The problem
Only one span of the listing below should come back. It runs from the line with "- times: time" through the line with "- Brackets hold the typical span", and each of its lines must be reproduced exactly.

#### Task input ####

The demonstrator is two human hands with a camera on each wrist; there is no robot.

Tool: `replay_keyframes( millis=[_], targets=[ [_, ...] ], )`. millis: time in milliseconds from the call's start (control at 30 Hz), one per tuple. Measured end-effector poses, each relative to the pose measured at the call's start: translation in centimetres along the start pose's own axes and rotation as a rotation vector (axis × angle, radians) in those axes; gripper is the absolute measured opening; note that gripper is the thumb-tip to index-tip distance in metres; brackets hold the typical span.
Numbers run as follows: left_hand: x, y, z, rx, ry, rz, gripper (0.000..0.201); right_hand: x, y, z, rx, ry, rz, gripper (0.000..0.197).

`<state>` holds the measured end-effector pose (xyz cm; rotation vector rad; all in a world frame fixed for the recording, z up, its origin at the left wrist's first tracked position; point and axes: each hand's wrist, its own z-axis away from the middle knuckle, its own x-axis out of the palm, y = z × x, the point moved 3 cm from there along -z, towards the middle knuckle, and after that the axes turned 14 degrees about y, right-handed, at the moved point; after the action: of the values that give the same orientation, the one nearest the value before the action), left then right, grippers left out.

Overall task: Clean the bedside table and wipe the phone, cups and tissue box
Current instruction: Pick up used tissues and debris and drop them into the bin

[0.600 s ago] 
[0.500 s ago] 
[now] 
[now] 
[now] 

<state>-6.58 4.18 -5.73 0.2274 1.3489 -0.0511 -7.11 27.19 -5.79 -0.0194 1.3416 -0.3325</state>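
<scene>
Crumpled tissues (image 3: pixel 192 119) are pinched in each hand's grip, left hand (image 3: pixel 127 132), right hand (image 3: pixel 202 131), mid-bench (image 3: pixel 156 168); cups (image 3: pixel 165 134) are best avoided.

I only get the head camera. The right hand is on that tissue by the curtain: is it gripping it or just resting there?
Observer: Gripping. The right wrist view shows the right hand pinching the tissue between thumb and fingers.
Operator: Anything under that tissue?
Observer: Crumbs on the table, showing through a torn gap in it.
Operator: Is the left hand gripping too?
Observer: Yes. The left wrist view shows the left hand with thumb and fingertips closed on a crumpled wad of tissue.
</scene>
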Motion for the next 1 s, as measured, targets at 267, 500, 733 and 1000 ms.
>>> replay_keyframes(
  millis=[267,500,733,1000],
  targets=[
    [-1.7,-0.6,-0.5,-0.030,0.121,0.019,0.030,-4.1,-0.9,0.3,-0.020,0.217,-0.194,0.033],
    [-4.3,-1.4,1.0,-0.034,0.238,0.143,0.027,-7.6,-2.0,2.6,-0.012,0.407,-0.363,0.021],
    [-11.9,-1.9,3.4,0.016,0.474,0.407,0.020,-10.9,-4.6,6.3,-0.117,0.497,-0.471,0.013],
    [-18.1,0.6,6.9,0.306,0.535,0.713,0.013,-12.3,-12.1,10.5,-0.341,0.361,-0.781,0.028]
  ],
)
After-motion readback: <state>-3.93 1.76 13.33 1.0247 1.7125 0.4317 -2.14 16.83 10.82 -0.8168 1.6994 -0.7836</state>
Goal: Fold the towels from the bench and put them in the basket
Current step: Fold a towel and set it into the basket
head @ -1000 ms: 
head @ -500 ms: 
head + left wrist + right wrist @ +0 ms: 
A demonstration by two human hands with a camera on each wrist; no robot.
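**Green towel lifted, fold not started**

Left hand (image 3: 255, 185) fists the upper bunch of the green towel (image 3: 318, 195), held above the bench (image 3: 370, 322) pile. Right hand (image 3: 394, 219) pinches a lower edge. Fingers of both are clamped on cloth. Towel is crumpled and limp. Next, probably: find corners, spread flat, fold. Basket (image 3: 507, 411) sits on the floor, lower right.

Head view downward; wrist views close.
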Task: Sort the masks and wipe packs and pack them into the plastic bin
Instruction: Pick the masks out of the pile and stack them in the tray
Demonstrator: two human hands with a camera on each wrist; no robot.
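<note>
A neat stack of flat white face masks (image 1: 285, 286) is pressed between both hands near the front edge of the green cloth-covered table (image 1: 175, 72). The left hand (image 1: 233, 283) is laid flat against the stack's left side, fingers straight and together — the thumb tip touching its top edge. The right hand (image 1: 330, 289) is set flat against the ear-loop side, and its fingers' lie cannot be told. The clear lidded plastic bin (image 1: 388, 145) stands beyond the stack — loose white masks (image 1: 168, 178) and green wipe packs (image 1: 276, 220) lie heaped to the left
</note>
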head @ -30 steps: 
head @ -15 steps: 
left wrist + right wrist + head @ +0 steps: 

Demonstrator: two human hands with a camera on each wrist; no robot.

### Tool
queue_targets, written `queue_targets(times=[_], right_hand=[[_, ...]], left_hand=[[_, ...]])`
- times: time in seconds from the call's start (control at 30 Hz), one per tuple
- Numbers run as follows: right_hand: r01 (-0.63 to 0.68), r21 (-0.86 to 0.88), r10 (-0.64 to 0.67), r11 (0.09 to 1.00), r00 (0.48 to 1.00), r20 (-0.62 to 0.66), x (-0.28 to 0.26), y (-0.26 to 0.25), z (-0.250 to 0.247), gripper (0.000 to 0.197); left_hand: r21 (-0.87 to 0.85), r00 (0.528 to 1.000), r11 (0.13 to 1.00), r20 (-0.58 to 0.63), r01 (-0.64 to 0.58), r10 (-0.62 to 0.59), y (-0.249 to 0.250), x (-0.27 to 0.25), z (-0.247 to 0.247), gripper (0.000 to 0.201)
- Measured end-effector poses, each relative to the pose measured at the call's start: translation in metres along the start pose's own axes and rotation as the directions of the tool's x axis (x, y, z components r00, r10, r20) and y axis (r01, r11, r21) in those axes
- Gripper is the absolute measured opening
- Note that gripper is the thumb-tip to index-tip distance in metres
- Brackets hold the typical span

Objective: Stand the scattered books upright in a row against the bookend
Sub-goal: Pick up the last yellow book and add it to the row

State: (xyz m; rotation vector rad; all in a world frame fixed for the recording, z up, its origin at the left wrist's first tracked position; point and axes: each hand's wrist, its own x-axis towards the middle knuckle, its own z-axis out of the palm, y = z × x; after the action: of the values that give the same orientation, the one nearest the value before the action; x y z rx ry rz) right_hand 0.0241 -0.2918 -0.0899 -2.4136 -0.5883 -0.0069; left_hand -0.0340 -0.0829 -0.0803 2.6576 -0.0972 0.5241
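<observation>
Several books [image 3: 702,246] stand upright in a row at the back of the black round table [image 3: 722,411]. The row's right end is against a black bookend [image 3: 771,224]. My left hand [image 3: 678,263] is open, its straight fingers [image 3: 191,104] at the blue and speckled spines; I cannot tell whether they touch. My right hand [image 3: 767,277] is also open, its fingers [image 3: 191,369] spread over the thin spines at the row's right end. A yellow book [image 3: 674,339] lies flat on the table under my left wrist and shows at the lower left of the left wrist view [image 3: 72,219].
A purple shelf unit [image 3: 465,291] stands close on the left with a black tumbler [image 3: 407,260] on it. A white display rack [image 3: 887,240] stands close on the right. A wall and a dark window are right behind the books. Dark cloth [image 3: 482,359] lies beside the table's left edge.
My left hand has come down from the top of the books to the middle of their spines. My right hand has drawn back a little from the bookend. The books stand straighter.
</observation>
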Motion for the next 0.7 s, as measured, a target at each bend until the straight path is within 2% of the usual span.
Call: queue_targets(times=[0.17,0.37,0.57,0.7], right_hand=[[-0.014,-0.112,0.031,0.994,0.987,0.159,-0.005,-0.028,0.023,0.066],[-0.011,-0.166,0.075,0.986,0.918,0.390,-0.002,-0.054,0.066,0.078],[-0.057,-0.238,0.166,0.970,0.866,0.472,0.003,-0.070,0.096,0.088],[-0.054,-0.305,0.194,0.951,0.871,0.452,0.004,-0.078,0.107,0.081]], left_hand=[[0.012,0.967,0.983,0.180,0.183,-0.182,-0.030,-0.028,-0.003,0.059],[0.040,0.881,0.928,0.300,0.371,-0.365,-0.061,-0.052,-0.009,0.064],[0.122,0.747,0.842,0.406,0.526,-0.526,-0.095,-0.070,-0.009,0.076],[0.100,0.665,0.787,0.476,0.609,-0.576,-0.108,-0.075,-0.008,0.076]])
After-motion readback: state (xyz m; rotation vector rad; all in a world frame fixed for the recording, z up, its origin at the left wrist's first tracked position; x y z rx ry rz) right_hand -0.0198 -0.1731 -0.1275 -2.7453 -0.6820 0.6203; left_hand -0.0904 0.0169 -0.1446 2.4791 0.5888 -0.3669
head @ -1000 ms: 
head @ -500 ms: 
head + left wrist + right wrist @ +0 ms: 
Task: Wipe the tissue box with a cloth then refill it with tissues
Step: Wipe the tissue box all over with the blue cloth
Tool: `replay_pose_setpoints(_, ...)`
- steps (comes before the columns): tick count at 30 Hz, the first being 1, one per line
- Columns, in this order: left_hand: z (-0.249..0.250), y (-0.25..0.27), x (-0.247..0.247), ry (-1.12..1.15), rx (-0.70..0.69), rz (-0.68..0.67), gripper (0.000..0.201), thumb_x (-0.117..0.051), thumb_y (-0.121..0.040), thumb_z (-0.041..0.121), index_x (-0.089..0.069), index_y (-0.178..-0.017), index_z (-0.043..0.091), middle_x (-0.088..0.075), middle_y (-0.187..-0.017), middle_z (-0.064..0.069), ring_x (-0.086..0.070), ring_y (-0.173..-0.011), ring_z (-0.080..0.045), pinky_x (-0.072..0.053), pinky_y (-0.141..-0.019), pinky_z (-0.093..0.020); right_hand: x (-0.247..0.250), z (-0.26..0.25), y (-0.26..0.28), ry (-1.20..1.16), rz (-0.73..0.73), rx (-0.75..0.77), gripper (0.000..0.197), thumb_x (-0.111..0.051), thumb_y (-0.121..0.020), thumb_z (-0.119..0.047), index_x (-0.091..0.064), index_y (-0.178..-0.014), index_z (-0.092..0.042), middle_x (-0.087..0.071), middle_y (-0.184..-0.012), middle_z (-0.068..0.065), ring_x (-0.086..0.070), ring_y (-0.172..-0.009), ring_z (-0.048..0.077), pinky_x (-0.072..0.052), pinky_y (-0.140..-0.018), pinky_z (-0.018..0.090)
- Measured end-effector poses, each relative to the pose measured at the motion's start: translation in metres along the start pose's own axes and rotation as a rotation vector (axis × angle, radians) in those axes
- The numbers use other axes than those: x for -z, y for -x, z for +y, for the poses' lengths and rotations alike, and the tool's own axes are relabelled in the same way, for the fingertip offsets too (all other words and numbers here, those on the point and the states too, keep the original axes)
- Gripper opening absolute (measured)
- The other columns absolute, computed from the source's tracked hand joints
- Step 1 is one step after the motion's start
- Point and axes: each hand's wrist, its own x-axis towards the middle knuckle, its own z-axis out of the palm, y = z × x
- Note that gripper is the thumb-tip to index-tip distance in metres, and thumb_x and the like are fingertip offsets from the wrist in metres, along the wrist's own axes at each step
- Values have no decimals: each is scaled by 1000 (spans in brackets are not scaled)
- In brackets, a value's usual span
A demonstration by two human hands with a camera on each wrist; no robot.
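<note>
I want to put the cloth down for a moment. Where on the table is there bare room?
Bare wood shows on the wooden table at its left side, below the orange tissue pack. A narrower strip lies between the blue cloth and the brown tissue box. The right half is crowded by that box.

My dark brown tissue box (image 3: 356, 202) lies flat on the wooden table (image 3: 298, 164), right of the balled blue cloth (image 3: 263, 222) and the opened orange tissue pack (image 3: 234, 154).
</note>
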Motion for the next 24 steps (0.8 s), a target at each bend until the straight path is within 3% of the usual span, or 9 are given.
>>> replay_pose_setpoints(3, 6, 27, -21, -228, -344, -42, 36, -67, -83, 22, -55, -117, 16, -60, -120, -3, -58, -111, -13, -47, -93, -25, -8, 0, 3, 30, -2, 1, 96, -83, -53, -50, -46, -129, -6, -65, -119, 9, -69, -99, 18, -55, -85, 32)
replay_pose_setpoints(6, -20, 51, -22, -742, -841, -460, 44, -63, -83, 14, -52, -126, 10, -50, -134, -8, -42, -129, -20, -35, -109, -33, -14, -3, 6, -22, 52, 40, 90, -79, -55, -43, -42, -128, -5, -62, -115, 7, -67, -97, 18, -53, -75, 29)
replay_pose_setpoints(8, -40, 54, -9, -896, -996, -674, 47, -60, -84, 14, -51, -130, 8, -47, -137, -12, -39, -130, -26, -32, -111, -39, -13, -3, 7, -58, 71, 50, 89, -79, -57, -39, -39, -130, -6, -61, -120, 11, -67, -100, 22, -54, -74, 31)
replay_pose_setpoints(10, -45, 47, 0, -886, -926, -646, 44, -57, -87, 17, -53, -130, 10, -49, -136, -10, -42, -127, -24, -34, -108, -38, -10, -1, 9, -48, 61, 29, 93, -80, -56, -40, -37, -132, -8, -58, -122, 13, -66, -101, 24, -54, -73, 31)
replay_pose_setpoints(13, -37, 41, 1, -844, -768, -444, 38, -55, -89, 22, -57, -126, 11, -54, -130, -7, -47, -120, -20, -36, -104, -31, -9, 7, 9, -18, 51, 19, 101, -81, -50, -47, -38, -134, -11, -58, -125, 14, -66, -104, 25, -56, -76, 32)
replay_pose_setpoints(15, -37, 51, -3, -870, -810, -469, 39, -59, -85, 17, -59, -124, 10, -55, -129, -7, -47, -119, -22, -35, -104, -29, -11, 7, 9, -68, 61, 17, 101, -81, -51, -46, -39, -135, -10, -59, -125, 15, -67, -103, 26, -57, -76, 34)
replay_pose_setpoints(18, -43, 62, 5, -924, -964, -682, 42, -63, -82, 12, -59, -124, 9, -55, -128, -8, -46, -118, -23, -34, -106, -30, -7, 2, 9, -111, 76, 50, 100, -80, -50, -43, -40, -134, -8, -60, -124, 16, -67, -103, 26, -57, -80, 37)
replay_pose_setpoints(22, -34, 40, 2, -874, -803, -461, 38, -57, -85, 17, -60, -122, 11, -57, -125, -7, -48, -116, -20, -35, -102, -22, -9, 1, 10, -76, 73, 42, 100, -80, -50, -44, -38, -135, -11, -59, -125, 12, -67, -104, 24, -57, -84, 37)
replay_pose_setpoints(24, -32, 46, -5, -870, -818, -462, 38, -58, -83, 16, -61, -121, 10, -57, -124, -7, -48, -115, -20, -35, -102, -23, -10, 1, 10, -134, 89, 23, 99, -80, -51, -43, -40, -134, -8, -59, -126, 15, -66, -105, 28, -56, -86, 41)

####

Response area
- times: time in seconds from the call's start (control at 30 Hz), one per tuple
- Numbers run as follows: right_hand: r01 (-0.63 to 0.68), r21 (-0.86 to 0.88), r10 (-0.64 to 0.67), r11 (0.09 to 1.00), r00 (0.48 to 1.00), r20 (-0.62 to 0.66), x (-0.28 to 0.26), y (-0.26 to 0.25), z (-0.250 to 0.247), gripper (0.000 to 0.197); left_hand: r21 (-0.87 to 0.85), r00 (0.528 to 1.000), r11 (0.13 to 1.00), r20 (-0.58 to 0.63), r01 (-0.64 to 0.58), r10 (-0.62 to 0.59), y (-0.249 to 0.250), x (-0.27 to 0.25), z (-0.247 to 0.247), gripper (0.000 to 0.201)
- Measured end-effector poses, each relative to the pose measured at the call's start: translation in metres along the start pose's own axes and rotation as the directions of the tool's x axis (x, y, z components r00, r10, r20) and y axis (r01, r11, r21) in those axes
- Gripper is the absolute measured opening
- Note that gripper is the thumb-tip to index-tip distance in metres
- Brackets hold the typical span

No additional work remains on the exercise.